§ WORK TASK: Retype all data exactly as given. Pictures should not be retyped.
----- COLLECTED DATA -----
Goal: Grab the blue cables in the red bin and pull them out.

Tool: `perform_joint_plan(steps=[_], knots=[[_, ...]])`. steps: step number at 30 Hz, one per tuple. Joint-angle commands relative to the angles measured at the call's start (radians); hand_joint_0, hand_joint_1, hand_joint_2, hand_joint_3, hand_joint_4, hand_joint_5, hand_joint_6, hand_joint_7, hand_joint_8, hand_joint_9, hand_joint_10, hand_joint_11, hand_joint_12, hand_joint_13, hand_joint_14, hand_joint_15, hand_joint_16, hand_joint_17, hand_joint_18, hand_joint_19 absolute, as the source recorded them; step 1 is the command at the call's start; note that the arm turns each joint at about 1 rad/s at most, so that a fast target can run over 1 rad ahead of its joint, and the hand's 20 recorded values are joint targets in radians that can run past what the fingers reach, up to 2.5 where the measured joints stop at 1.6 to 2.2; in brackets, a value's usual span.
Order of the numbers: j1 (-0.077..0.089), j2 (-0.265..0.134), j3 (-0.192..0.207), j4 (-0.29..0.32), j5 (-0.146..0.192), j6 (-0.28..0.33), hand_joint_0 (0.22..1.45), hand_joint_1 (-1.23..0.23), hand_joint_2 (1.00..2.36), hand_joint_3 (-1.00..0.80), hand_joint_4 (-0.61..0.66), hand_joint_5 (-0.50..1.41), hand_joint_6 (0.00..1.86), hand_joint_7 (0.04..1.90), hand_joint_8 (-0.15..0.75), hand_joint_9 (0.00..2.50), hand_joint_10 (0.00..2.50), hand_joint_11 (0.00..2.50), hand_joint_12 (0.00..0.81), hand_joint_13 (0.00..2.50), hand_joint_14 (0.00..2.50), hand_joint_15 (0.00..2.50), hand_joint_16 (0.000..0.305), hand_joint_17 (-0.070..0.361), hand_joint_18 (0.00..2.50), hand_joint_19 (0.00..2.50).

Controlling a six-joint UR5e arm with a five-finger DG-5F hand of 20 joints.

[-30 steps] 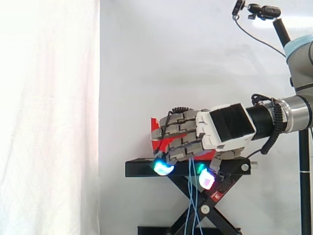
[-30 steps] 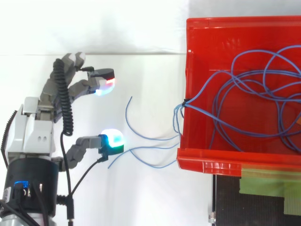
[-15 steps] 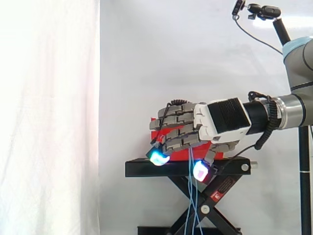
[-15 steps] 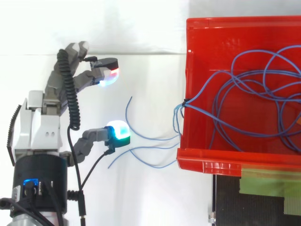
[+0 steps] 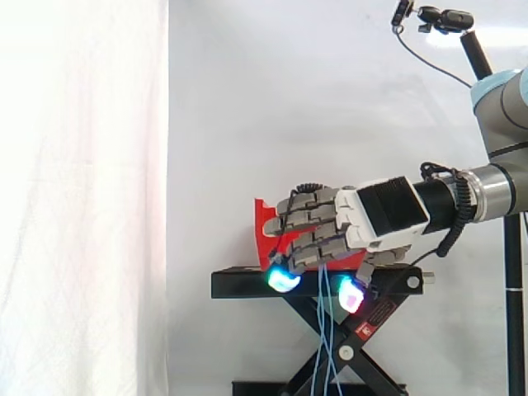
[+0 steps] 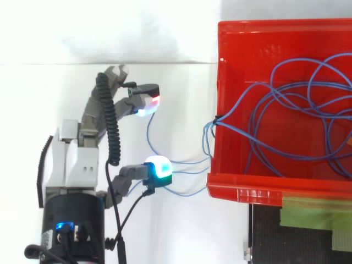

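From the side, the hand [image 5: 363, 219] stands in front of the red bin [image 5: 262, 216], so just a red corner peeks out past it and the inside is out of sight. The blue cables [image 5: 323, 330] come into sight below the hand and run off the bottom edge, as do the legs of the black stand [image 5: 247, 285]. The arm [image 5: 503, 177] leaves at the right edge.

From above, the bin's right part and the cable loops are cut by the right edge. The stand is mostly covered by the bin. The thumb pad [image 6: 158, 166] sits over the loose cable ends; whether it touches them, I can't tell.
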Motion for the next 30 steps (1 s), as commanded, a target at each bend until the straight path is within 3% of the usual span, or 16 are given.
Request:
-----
§ EXERCISE OUTPUT:
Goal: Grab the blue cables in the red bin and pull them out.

Tool: `perform_joint_plan(steps=[_], knots=[[_, ...]])`. steps: step number at 30 Hz, one per tuple. Joint-angle commands relative to the angles measured at the call's start (radians); hand_joint_0, hand_joint_1, hand_joint_2, hand_joint_3, hand_joint_4, hand_joint_5, hand_joint_6, hand_joint_7, hand_joint_8, hand_joint_9, hand_joint_10, hand_joint_11, hand_joint_12, hand_joint_13, hand_joint_14, hand_joint_15, hand_joint_16, hand_joint_17, hand_joint_18, hand_joint_19 absolute, as the source recorded them; step 1 is the command at the call's start; note that the arm turns each joint at about 1 rad/s at most, so that a fast target can run over 1 rad ahead of its joint, and the hand's 20 recorded values are joint targets in radians that can run past what the fingers reach, up to 2.5 where the measured joints stop at 1.6 to 2.2; in brackets, a value's usual span.
Order of the numbers: j1 (-0.077..0.089), j2 (-0.265..0.134), j3 (-0.192..0.207), j4 (-0.29..0.32), j5 (-0.146..0.192), j6 (-0.28..0.33), hand_joint_0 (0.22..1.45), hand_joint_1 (-1.23..0.23), hand_joint_2 (1.00..2.36), hand_joint_3 (-1.00..0.80), hand_joint_4 (-0.61..0.66), hand_joint_5 (-0.50..1.41), hand_joint_6 (0.00..1.86), hand_joint_7 (0.04..1.90), hand_joint_8 (-0.15..0.75), hand_joint_9 (0.00..2.50), hand_joint_10 (0.00..2.50), hand_joint_11 (0.00..2.50), hand_joint_12 (0.00..0.81), hand_joint_13 (0.00..2.50), hand_joint_14 (0.00..2.50), hand_joint_15 (0.00..2.50), hand_joint_16 (0.000..0.305), hand_joint_17 (-0.070..0.361), hand_joint_18 (0.00..2.50), hand_joint_19 (0.00..2.50).

Controlling a six-joint UR5e arm with a five-finger DG-5F hand of 20 joints.

[-30 steps] 
[-30 steps] 
[-15 steps] 
[-15 steps] 
[+0 steps] 
[+0 steps] 

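From the side, the hand [image 5: 363, 219] stands in front of the red bin [image 5: 262, 216], so just a red corner peeks out past it and the inside is out of sight. The blue cables [image 5: 323, 330] come into sight below the hand and run off the bottom edge, as do the legs of the black stand [image 5: 247, 285]. The arm [image 5: 503, 177] leaves at the right edge.

From above, the bin's right part and the cable loops are cut by the right edge. The stand is mostly covered by the bin. The thumb pad [image 6: 158, 166] sits over the loose cable ends; whether it touches them, I can't tell.
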Motion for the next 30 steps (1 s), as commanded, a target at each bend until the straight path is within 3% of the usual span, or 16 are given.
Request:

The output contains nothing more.